Il bosco che conduce da passo Godi alla Stazzo dell’Affogata è un bosco fatato dove, in questo inizio di primavera, i fiori sbucano coloratissimi tra muschio, foglie secche e sassi e i fusti degli altissimi faggi sembrano carezzare il cielo azzurro. Il punto di partenza del sentiero denominato H1 si trova poco dopo il Passo Godi provenendo da Scanno a quota 1520m. Si parcheggia l’automobile e si è subito sull’evidente sentiero che attraversa un piccolo ruscello di acqua fresca e limpida. Per i primi 4 km l’escursione si svolge nel bosco su una comoda carrareccia senza salire moltissimo di quota: una passeggiata immersi nei profumi e i colori della natura.
Al termine della carrareccia (poco più di un’ora) il sentiero si inerpica nel bosco (seguire attentamente i segni bianco rossi) attraversando anche prati d’altura grandi, piccoli e verdissimi. Dopo 40 minuti si è a quota 1860m e ad un bivio: il sentiero H1 continua fino a scendere a Villetta Barrea, il sentiero H2, sulla sinistra, sale ancora e ci porterà sulla Sella di Rocca Chiarano. Alle spalle prende forma un panorama molto ampio: il Monte Marsicano fa la parte del leone e si possono osservare tutte le vette della riserva integrale della Camosciara, fino alla parte più meridionale del Parco, le Mainarde. Si è sullo stazzo dell’Affogata, un campo immenso di spinaci selvatici quando arriva la loro stagione. Lo si attraversa e si sale senza strappi tenendo d’occhio la cresta arrotondata che si ha davanti. In circa mezz’ora si arriva alla sella di Rocca Chiarano (circa 2 ore e mezza dalla partenza) e ci si affaccia sul panorama che dà verso est, verso Roccaraso e gli impianti di Monte Pratello. Un po’ più a Nord la Majella ci abbraccia con il suo mantello disteso nel cielo sereno, sembra volare. Più a Sud il Monte Greco, il più alto del Parco che però si vede di rado: bisogna salire per ammirarlo degradare verso la splendida e ricca valle sottostante del Chiarano e sul Lago Pantaniello e omonimo stazzo. Verso nord la sella si allunga sulla splendida Serra di Rocca Chiarano, una cresta superlativa, rocciosa e movimentata che arriva fino al Monte Scalone. Verso sud il sentiero J5 porta a Barrea e percorre una larghissima radura dove si può correre con i cervi e giocare a nascondino con i camosci. Come tante altre escursioni nel Parco, anche questa la si deve definire come un tuffo dentro la natura più ricca, le distese di valli e monti più ampie, dentro i silenzi rotti solo dal fischiare del vento.

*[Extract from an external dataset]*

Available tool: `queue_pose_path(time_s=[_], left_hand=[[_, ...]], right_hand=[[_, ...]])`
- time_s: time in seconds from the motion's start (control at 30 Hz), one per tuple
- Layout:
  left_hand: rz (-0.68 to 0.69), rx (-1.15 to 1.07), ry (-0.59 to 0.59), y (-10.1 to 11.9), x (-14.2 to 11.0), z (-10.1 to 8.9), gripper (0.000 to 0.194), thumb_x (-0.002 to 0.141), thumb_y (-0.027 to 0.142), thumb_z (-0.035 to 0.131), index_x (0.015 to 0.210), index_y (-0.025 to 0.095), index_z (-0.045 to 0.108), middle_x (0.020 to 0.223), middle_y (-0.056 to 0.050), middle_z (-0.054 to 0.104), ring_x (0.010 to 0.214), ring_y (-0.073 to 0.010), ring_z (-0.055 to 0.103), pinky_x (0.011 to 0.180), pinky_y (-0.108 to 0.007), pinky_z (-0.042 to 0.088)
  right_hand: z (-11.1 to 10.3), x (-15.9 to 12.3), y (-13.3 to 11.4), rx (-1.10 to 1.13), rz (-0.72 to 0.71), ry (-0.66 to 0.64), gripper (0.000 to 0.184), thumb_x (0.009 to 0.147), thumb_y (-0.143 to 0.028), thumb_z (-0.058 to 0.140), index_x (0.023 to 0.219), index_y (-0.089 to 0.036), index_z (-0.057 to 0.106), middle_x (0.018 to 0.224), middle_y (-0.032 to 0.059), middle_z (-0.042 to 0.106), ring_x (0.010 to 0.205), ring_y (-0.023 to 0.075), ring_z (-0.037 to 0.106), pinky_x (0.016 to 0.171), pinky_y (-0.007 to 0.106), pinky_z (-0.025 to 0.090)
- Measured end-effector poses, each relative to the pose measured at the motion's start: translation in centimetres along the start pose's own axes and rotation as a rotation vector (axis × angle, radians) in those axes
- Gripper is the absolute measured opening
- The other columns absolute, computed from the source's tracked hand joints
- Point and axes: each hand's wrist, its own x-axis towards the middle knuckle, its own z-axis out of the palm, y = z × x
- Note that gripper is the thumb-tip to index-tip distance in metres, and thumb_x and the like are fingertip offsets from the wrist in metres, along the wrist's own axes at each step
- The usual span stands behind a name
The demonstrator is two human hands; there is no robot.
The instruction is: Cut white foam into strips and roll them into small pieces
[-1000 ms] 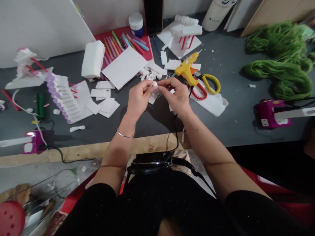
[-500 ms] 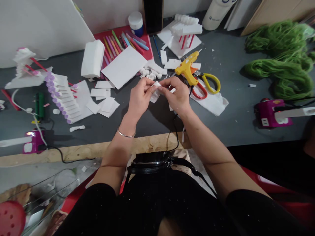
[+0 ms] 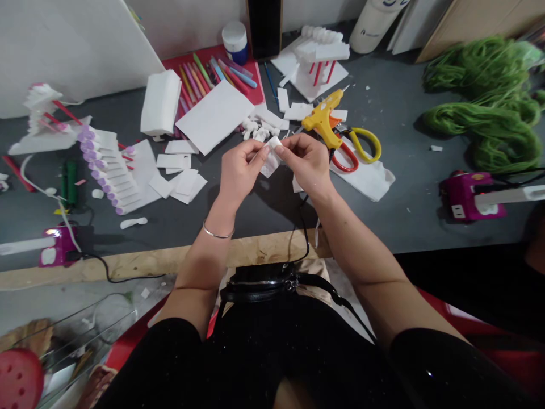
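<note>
Between my fingertips is a small piece of thin white tissue, its top edge folded over. My left hand pinches its left side between thumb and fingers. On the other side, my right hand pinches it with thumb and index finger. Just beyond my hands lies a heap of small white rolled pieces. A yellow glue gun rests to the right of my right hand, over scissors with yellow and red handles. Folded white tissue lies under the scissors.
On the left stand a white stepped model with purple ends and a stack of tissue. Coloured markers lie behind white card. Green yarn and a purple power socket are on the right. A black cord crosses the wooden edge.
My hands have drawn slightly apart, and more of the white tissue shows between them. The things on the table have not moved.
</note>
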Motion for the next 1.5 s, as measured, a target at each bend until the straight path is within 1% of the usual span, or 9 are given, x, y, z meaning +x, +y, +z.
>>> queue_pose_path(time_s=[0.17, 0.3, 0.53, 0.67, 0.9, 1.07, 1.17, 1.33, 1.5], left_hand=[[-0.024, -0.022, 0.026, 0.2, -0.3, 0.6, 0.029, 0.097, 0.045, 0.067, 0.078, 0.023, 0.068, 0.053, 0.004, 0.052, 0.053, -0.012, 0.048, 0.052, -0.028, 0.035], [-0.04, -0.031, 0.024, 0.1, -0.3, 0.9, 0.031, 0.096, 0.049, 0.068, 0.079, 0.023, 0.069, 0.052, 0.005, 0.049, 0.05, -0.0116, 0.045, 0.05, -0.027, 0.033], [-0.021, -0.07, 0.034, 0.0, 0.0, 0.4, 0.044, 0.102, 0.056, 0.058, 0.077, 0.021, 0.07, 0.066, -0.002, 0.064, 0.065, -0.0139, 0.059, 0.056, -0.026, 0.043], [-0.035, -0.067, 0.021, -0.2, 0.0, 0.2, 0.039, 0.1, 0.055, 0.062, 0.089, 0.02, 0.076, 0.075, -0.003, 0.071, 0.069, -0.0146, 0.063, 0.059, -0.025, 0.047], [-0.041, -0.106, 0.058, -0.9, 0.0, 0.6, 0.036, 0.097, 0.055, 0.067, 0.092, 0.021, 0.079, 0.066, 0.001, 0.067, 0.057, -0.0119, 0.059, 0.051, -0.023, 0.042], [-0.055, -0.107, 0.085, -1.1, 0.0, 0.7, 0.029, 0.093, 0.051, 0.075, 0.091, 0.022, 0.08, 0.062, 0.002, 0.067, 0.056, -0.0115, 0.059, 0.05, -0.023, 0.042], [-0.041, -0.075, 0.111, -0.7, 0.0, 0.8, 0.028, 0.092, 0.049, 0.076, 0.088, 0.022, 0.08, 0.066, 0.001, 0.072, 0.061, -0.0127, 0.065, 0.054, -0.023, 0.047], [-0.016, -0.024, 0.154, 0.0, -0.3, 1.1, 0.027, 0.095, 0.045, 0.073, 0.086, 0.02, 0.078, 0.077, -0.002, 0.079, 0.074, -0.0147, 0.074, 0.064, -0.022, 0.056], [-0.044, -0.052, 0.13, 0.1, -0.5, 1.4, 0.033, 0.095, 0.051, 0.072, 0.09, 0.02, 0.079, 0.071, -0.001, 0.077, 0.068, -0.0139, 0.072, 0.059, -0.021, 0.054]], right_hand=[[0.2, -0.4, -0.5, -0.069, -0.018, 0.032, 0.052, 0.086, -0.075, 0.07, 0.085, -0.022, 0.071, 0.077, -0.0022, 0.066, 0.067, 0.0105, 0.054, 0.062, 0.028, 0.047], [0.3, -0.6, -0.7, -0.086, -0.042, 0.061, 0.049, 0.088, -0.072, 0.07, 0.083, -0.023, 0.069, 0.076, -0.002, 0.065, 0.069, 0.0117, 0.056, 0.066, 0.03, 0.05], [0.0, -0.3, -0.2, -0.038, -0.02, 0.061, 0.051, 0.086, -0.074, 0.071, 0.086, -0.023, 0.069, 0.078, -0.0025, 0.065, 0.068, 0.0106, 0.054, 0.064, 0.029, 0.048], [-0.2, -0.2, 0.0, -0.04, -0.017, 0.046, 0.051, 0.085, -0.073, 0.072, 0.087, -0.022, 0.071, 0.08, -0.0023, 0.066, 0.068, 0.0106, 0.053, 0.065, 0.029, 0.047], [-0.2, 0.1, 0.3, 0.078, 0.019, -0.013, 0.052, 0.084, -0.075, 0.073, 0.086, -0.023, 0.07, 0.078, -0.0035, 0.061, 0.066, 0.0089, 0.051, 0.061, 0.026, 0.043], [0.0, 0.1, 0.3, 0.088, 0.037, -0.021, 0.053, 0.081, -0.076, 0.075, 0.085, -0.023, 0.071, 0.077, -0.0038, 0.061, 0.065, 0.0083, 0.049, 0.06, 0.026, 0.042], [0.2, -0.1, 0.4, 0.08, 0.032, -0.003, 0.053, 0.082, -0.076, 0.074, 0.085, -0.023, 0.07, 0.078, -0.004, 0.061, 0.064, 0.008, 0.049, 0.06, 0.026, 0.042], [0.6, -0.5, 0.0, -0.029, -0.042, 0.045, 0.05, 0.089, -0.072, 0.069, 0.085, -0.022, 0.067, 0.076, -0.0038, 0.061, 0.065, 0.009, 0.051, 0.062, 0.027, 0.044], [0.4, -0.7, -0.1, -0.218, -0.195, 0.09, 0.039, 0.099, -0.06, 0.063, 0.086, -0.024, 0.065, 0.077, -0.0027, 0.061, 0.073, 0.0126, 0.058, 0.07, 0.031, 0.051]])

Ad ammirare tanta straordinarietà non ci si stanca, si può rimanere seduti a lungo sulla sella a a sentirsi liberi. Se si hanno lampade frontali per affrontare le ore serali si può attendere in quota che il tramonto accarezzi le montagne frastagliate e si può ascoltarlo mentre cambiano i suoni della dove qualcuno va a dormire e altri si svegliano.
Un fascino infinito che conquista l’anima e la placa.